– Не сказал бы.
– А вот мне снится. Странно, что у меня такой же комплекс, как и у вас. Как только сегодня утром я заметил на карте этот мыс Крув, я подумал: это именно то, что я так долго искал! А когда увидел его воочию, то чуть не закричал. Я редко вижу сны, но уж когда вижу – то почти всегда это место. Странно, не правда ли?
Мистер Макканн был тронут его доверительным тоном и этим внезапным проявлением романтизма.
– Может быть, это вы влюблены, – смело заметил он.
– Я не подвержен обычным сантиментам, – возразил поэт. – Такое объяснение подходит вашему случаю, а не моему. В глубине же моего личного комплекса наверняка скрыто что-то ужасное – какое-то мрачное старинное преступление, вопиющее к нам из глубины веков. Видите ли, это место вызывает у меня не восторг, а страх!
По мнению Диксона, в постепенно открывающемся перед ними ландшафте не было ровно ничего страшного. Впереди, между березок и кустов рябины уже была видна деревенская околица. Дорога перед ними перешла в зеленеющий общинный луг, на котором паслись коровы и овцы. Вересковые кусты почти исчезли, а вдалеке, где в низине текла речушка, был виден костер и какие-то силуэты рядом с ним. Мистеру Херитиджу они не понравились.

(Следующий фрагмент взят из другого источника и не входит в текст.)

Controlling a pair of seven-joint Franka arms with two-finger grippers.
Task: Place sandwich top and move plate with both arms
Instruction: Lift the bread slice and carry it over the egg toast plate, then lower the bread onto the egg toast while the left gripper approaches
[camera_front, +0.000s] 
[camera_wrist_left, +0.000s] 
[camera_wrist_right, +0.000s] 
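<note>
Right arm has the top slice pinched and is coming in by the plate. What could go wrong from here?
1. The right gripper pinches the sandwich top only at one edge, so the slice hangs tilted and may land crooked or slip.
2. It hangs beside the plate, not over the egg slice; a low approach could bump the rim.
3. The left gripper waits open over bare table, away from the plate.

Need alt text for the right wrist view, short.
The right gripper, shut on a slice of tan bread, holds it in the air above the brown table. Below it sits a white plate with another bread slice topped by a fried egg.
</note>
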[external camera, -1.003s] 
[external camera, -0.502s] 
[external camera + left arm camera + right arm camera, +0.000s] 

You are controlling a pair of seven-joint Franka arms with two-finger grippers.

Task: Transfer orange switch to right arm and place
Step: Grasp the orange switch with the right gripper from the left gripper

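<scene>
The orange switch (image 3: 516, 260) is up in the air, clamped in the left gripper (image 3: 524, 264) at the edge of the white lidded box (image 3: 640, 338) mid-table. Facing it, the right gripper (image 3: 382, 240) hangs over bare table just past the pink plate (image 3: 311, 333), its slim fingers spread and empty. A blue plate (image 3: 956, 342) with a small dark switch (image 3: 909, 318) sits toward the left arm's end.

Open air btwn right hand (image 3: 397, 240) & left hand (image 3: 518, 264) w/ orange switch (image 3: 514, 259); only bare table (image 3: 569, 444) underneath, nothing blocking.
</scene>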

– Они что, сбежали из ада, или это бойскауты? – пробормотал он. – Терпеть их не могу! Они только оскверняют собой природу. И почему только «публикус вульгарис» не в состоянии держаться подальше от подобного райского местечка?
Диксон, более демократичный и не находивший ничего неприемлемого в обществе других отдыхающих, уже обдумывал, как бы дать Херитиджу суровую отповедь, как тон мистера Поэта вдруг изменился:
– О боги, что за милейшая деревня! – воскликнул тот, устремляясь вперед.

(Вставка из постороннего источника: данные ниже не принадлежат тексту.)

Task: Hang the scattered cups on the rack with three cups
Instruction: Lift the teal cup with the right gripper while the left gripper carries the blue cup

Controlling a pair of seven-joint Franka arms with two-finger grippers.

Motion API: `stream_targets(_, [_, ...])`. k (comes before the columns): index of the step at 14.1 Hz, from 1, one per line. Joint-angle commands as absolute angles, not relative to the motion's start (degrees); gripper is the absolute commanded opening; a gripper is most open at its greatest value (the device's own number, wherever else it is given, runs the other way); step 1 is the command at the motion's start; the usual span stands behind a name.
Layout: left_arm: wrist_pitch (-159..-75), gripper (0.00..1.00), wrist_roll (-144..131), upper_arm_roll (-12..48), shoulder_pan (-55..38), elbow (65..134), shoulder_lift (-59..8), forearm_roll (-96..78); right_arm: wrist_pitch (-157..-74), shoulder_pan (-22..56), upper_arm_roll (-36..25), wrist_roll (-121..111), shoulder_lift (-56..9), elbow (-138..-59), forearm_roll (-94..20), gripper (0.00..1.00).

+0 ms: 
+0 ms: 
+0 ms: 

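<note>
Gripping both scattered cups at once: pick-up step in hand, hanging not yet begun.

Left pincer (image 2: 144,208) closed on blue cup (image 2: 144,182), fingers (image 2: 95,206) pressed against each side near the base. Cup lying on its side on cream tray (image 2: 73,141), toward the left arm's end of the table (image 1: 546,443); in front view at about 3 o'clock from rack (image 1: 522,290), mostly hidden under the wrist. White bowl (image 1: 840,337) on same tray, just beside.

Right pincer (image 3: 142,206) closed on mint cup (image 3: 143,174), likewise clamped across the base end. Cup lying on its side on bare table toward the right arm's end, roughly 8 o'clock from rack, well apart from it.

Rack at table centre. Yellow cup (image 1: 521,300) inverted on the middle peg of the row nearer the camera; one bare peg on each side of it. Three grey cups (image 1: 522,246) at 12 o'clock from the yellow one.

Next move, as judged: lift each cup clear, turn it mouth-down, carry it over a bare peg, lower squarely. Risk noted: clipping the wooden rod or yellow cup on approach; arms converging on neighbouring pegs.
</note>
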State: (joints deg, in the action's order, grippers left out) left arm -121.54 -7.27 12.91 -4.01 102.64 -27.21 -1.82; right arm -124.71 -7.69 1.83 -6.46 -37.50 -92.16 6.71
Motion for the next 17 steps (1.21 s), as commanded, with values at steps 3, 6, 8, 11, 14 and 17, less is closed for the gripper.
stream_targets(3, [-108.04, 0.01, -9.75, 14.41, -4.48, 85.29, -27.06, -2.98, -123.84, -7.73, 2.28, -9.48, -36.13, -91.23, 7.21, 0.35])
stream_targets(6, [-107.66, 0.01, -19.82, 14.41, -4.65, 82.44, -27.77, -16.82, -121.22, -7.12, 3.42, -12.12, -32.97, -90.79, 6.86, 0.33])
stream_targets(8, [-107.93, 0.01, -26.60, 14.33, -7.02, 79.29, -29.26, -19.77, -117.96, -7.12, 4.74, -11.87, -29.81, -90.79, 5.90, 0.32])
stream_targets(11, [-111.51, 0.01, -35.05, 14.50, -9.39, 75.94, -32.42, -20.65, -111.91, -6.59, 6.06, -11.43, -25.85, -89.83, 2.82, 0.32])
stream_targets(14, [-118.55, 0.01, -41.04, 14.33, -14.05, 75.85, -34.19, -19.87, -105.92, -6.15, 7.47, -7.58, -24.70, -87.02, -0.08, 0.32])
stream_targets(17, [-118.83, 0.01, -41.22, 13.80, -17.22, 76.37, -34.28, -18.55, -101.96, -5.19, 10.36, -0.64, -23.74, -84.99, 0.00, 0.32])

Действительно, деревенька была очень живописной: в ней насчитывалось не более дюжины побеленных домиков, прятавшихся в маленьких садах, усыпанных желтофиолью, нарциссами и прочими ранними цветами. Дома группировались вокруг треугольной площади, где среди зеленой травы был виден старинный водяной насос. Не имелось ни здания школы, ни колокольни церкви, отсутствовала даже почта – ее заменял красный почтовый ящик на одном из коттеджей. За деревней начинался огороженный высокой стеной парк – там была уже территория поместья; а справа от нее, чуть дальше по дороге стояло двухэтажное здание с надписью «Таверна Крув».

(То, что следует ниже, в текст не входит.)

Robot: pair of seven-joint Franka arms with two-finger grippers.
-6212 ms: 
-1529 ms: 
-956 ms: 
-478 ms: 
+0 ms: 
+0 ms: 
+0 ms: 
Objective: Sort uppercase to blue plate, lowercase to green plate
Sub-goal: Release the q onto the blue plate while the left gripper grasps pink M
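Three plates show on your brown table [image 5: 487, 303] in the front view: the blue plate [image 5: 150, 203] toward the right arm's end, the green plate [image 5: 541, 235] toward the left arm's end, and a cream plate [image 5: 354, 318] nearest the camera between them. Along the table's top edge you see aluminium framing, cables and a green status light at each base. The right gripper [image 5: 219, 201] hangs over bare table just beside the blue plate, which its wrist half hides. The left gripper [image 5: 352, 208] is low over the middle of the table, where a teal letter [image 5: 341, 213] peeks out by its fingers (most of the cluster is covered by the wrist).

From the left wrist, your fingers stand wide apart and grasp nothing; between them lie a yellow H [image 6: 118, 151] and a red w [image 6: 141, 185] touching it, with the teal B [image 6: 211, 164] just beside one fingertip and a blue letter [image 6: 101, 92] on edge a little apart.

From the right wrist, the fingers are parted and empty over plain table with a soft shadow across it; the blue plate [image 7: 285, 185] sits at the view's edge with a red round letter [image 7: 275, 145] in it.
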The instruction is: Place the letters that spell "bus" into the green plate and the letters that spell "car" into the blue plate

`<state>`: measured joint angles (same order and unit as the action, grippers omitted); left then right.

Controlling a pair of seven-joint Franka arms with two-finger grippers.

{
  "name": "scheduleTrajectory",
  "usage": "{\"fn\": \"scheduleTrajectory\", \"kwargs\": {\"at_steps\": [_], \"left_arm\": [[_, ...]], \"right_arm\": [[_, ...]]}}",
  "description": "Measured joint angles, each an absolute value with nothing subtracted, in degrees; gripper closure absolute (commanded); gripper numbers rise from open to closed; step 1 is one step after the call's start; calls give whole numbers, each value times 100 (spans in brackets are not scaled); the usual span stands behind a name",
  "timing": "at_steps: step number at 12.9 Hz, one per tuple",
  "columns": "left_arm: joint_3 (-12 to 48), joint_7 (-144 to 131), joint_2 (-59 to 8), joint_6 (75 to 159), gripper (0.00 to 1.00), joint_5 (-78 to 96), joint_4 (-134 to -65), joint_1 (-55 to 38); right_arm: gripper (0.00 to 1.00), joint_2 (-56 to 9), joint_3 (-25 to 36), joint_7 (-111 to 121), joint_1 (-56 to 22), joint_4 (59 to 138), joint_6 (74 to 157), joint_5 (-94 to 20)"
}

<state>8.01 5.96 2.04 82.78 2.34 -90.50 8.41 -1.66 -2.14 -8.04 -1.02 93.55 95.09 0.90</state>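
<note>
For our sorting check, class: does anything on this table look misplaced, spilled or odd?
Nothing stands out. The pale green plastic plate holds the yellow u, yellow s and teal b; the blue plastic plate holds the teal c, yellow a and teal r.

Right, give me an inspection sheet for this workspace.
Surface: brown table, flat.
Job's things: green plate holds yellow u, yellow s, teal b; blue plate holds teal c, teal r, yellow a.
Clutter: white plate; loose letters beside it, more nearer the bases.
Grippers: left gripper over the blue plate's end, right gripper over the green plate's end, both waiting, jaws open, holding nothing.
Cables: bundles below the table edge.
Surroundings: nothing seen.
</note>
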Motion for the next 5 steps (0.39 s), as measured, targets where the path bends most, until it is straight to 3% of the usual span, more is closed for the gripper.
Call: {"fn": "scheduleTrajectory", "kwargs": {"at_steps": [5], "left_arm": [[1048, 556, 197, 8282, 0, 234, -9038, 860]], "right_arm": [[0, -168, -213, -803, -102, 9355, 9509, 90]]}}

– Наконец-то я нашел деревеньку моей мечты! – сообщил Диксону поэт, сделавшись вдруг донельзя лиричным. – Никаких тебе признаков капитализма или опиума для народа! Ни магазина, ни церкви, ни школы, ни какого-нибудь вам чертова променада с купальней для шикарной публики! Ничего, кроме этих божественных домиков да старого трактира! Канкан, я вас предупреждаю: я собираюсь немедленно отправиться туда и выпить целый чертов чайник их чая.
И он провозгласил нараспев:
«Услышишь песню ты, которой боги
Не слышали, но дай певцу бокал и подожди,
Пока не утолит он жажду. Ведь поэты,
Кузнечики и соловьи тогда поют,
Когда их горло влажно!»
Диксону тоже очень хотелось чаю. Но по мере их приближения к трактиру тот постепенно утрачивал свою привлекательность: вблизи стало заметно, что мощеный двор зарос сорняками, стекло в одном окне было разбито, а многие ставни висели криво. Сад представлял собой засохшую пустыню, а крыльцо явно уже много недель не мыли. Но у этой гостиницы имелся хозяин – он издалека заметил новых гостей и сейчас ожидал их у порога, чтобы поприветствовать.
Это был рослый здоровяк в рубашке с закатанными рукавами, бриджах до колен и в тяжелых сапогах пахаря; толстые икры его были частично прикрыты вязаными носками. Лицо трактирщика было широким и грубым, шея толстой, а подбородок давно требовал бритвы. Это был типаж, хорошо известный людям со знанием света: не книжный трактирщик, воспитанный и утонченный, а такой персонаж, которого с недавних пор можно отыскать не только в лондонском Сити и Палате общин, но даже и в Палате лордов. Среди руководства Лейбористской партии он тоже не редок; словом, его можно охарактеризовать как Лицензированного Поставщика Выпивки.